Prompt:
The result must match the data exactly, line for line.

Given information:

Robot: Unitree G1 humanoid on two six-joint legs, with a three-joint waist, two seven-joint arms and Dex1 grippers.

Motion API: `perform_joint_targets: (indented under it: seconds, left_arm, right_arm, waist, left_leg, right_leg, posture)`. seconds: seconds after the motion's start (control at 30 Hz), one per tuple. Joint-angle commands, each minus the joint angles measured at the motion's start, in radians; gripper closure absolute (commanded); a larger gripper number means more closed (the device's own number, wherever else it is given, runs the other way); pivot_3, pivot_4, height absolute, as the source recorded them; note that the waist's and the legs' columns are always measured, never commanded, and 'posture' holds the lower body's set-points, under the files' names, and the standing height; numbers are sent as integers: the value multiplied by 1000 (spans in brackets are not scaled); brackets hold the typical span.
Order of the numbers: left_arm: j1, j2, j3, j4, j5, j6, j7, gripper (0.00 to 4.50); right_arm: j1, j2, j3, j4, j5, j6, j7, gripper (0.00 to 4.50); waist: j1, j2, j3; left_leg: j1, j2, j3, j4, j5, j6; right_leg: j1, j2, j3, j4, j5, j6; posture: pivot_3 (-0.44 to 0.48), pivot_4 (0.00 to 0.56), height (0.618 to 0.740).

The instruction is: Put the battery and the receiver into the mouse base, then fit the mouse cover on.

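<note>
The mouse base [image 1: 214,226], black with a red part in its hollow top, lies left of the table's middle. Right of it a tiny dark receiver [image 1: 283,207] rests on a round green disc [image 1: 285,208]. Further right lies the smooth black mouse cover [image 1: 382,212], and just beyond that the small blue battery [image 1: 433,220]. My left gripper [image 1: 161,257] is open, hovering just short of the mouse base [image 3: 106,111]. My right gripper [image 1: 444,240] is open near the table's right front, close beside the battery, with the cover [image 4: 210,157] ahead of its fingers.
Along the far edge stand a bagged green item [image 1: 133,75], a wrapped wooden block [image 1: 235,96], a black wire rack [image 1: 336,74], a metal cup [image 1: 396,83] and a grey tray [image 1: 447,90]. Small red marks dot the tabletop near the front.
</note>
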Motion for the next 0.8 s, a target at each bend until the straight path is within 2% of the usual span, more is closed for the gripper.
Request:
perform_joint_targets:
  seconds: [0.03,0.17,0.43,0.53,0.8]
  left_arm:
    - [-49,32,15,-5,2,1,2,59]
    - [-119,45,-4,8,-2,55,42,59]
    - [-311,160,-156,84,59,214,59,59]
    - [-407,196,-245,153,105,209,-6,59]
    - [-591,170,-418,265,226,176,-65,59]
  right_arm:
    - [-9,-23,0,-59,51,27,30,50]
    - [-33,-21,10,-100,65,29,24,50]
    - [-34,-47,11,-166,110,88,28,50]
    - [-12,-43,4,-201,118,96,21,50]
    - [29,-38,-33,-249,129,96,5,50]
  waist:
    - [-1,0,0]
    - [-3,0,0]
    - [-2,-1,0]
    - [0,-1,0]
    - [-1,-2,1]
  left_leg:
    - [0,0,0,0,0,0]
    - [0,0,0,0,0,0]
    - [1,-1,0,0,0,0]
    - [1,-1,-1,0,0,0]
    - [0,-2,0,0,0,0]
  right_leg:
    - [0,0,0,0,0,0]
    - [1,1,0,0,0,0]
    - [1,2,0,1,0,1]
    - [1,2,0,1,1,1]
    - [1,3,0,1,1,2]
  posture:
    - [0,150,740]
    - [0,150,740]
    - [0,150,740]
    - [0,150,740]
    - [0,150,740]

Response:
Robot: Unitree G1 humanoid on two six-joint legs, with a three-joint waist, two seven-joint arms and Dex1 grippers.

Motion API: `perform_joint_targets: (indented under it: seconds, left_arm, right_arm, waist, left_leg, right_leg, posture)`. seconds: seconds after the motion's start (control at 30 Hz), one per tuple. Joint-angle commands, each minus the joint angles measured at the motion's start, in radians; gripper closure absolute (commanded); a larger gripper number means more closed (the device's own number, wherever else it is given, runs the other way); pivot_3, pivot_4, height absolute, as the source recorded them; note that the waist's and the legs' columns are always measured, never commanded, and 'posture' holds the lower body's set-points, under the files' names, and the standing height; numbers are sent as integers: the value multiplied by 1000 (spans in brackets are not scaled); brackets hold the typical span.
Order of the numbers: left_arm: j1, j2, j3, j4, j5, j6, j7, gripper (0.00 to 4.50); right_arm: j1, j2, j3, j4, j5, j6, j7, gripper (0.00 to 4.50); waist: j1, j2, j3; left_leg: j1, j2, j3, j4, j5, j6; right_leg: j1, j2, j3, j4, j5, j6; posture: pivot_3 (-0.44 to 0.48), pivot_4 (0.00 to 0.56), height (0.618 to 0.740).

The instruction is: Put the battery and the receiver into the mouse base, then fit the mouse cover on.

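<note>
The mouse base [image 1: 214,226], black with a red part in its hollow top, lies left of the table's middle. Right of it a tiny dark receiver [image 1: 283,207] rests on a round green disc [image 1: 285,208]. Further right lies the smooth black mouse cover [image 1: 382,212], and just beyond that the small blue battery [image 1: 433,220]. My left gripper [image 1: 161,257] is open, hovering just short of the mouse base [image 3: 106,111]. My right gripper [image 1: 444,240] is open near the table's right front, close beside the battery, with the cover [image 4: 210,157] ahead of its fingers.
Along the far edge stand a bagged green item [image 1: 133,75], a wrapped wooden block [image 1: 235,96], a black wire rack [image 1: 336,74], a metal cup [image 1: 396,83] and a grey tray [image 1: 447,90]. Small red marks dot the tabletop near the front.
</note>
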Motion for the next 0.8 s, a target at each bend until the straight path is within 2% of the usual span, more is closed for the gripper.
Request:
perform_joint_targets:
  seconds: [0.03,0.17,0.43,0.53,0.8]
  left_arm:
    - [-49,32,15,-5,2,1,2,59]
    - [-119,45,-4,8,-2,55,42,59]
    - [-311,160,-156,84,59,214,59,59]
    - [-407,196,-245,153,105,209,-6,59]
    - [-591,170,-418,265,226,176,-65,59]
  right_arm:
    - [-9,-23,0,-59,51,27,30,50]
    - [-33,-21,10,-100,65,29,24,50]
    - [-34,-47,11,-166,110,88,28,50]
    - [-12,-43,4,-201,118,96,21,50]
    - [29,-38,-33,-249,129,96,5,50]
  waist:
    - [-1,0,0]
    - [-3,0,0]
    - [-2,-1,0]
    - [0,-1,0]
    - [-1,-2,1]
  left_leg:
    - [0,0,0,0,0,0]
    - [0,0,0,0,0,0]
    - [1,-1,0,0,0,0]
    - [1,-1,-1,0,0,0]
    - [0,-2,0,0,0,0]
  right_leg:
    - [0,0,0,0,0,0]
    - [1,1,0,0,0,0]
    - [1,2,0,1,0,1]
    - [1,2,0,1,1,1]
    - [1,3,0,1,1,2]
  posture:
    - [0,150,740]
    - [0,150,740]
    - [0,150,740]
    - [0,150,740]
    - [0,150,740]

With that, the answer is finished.